Look at this engraving. It was drawn in the 19th century from the actual location — the Plain of er-Rahah at the foot of Mount Sinai. The broad flat expanse in the foreground is the plain itself. The tiny figure standing in the middle distance is a man. And the mountain behind him is where God descended in fire, smoke, thunder, and earthquake to give Israel the Law.
The Wilderness of Sin was the region Israel entered after leaving Elim — a month after the Exodus, six weeks after crossing the Red Sea. The name has nothing to do with moral failure; it is simply the geographic designation for this portion of the Sinai interior. It was here that Israel ran out of the food they had brought from Egypt and began to murmur.
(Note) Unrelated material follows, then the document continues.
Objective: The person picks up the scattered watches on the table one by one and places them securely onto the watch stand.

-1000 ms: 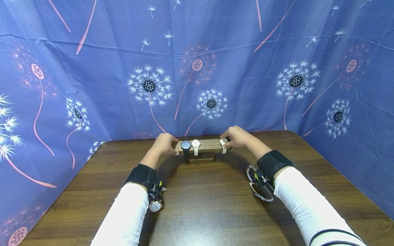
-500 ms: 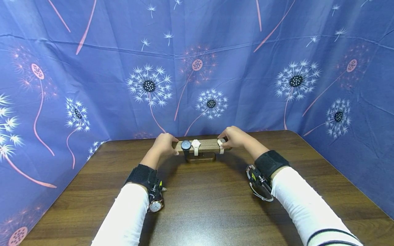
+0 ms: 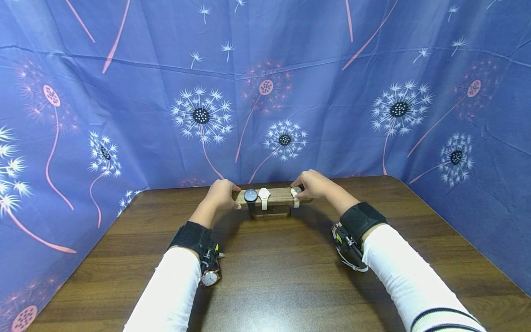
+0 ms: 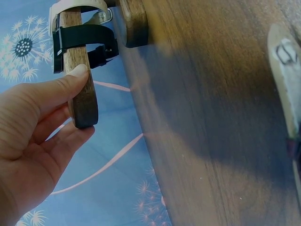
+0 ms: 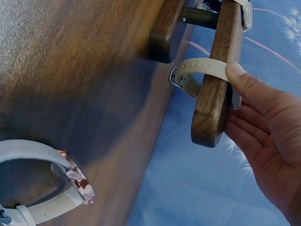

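Note:
A wooden watch stand point(image 3: 280, 196) with a raised bar stands at the back of the table. My left hand point(image 3: 221, 194) holds the bar's left end; in the left wrist view its thumb point(image 4: 77, 73) lies on the wood and its fingers go under the tip. Close to that hand, a black watch point(image 3: 250, 196) and a white watch point(image 3: 264, 194) are strapped round the bar. Near the other end, my right hand point(image 3: 315, 185) pinches a cream-strapped watch point(image 5: 207, 67), its buckled band looped round the bar. The dial is partly hidden by the fingers.
On the brown table point(image 3: 274, 263), a watch with a white dial point(image 3: 209, 278) lies beside the left forearm. A pale-strapped watch point(image 5: 77, 183) lies by the right wrist, partly covered in the head view. A blue patterned cloth point(image 3: 323, 115) hangs behind the table.
My right hand has moved left along the bar, and the cream-strapped watch has slid with it toward the middle. The left hand and the stand have stayed put.

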Motion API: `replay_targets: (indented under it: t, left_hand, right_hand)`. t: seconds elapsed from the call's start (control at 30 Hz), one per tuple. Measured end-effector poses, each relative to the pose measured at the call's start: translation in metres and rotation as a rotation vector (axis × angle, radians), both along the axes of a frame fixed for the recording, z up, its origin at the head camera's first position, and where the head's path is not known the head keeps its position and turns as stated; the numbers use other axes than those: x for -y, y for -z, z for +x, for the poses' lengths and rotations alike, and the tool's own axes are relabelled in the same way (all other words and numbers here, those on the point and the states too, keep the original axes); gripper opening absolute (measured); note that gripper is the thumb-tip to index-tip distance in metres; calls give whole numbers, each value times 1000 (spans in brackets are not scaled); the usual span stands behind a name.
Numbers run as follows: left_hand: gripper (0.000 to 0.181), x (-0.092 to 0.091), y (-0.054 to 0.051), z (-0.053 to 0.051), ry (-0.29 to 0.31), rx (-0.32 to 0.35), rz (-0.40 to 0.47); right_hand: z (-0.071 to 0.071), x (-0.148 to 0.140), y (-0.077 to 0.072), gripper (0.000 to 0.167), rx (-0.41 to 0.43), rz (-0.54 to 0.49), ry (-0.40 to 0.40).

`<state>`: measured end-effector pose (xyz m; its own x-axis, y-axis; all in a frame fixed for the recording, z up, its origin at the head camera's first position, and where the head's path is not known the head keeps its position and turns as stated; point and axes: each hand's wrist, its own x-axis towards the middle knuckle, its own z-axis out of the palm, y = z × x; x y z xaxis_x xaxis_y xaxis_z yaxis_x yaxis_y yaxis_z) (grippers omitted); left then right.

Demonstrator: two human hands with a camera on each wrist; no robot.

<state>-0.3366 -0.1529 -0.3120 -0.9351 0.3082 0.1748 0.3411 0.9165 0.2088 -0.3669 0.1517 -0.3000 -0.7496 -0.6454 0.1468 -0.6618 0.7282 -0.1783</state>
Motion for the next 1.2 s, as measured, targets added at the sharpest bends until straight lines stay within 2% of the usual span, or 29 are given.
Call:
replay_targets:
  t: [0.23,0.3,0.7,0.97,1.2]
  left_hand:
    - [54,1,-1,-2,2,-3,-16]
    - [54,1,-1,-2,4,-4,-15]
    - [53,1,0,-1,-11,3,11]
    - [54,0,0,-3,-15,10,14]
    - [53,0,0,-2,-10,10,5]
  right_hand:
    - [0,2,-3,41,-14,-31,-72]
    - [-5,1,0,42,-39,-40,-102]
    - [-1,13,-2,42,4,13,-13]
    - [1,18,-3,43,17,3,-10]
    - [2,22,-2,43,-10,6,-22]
God responded by providing manna — bread from heaven, appearing on the ground every morning like dew, except on the Sabbath. For the next forty years, Israel would eat this food every day. It became the central provision of the wilderness years and the central test: would they trust God one day at a time, or try to hoard and control their own supply?
After manna at the Wilderness of Sin came the water crisis at Rephidim and the battle with Amalek. And then — follow the approach from the right side of the plain, through the Nagb Hawa pass — Israel arrived here. At this plain. Before this mountain. Exodus 19:1 records simply: "In the third month, when the children of Israel were gone forth out of the land of Egypt, the same day came they into the wilderness of Sinai." One month and fifteen days after leaving Egypt, they stood where this engraving was drawn.
God told Moses to consecrate the people and set bounds around the mountain — "Take heed to yourselves, that ye go not up into the mount, or touch the border of it: whosoever toucheth the mount shall be surely put to death" (Exodus 19:12). On the third day, the mountain smoked and quaked and thundered. The people trembled. And God spoke. The plain you are looking at in this engraving is where they stood when they heard the voice of God — a voice so overwhelming that they begged Moses to be their mediator: "Speak thou with us, and we will hear: but let not God speak with us, lest we die."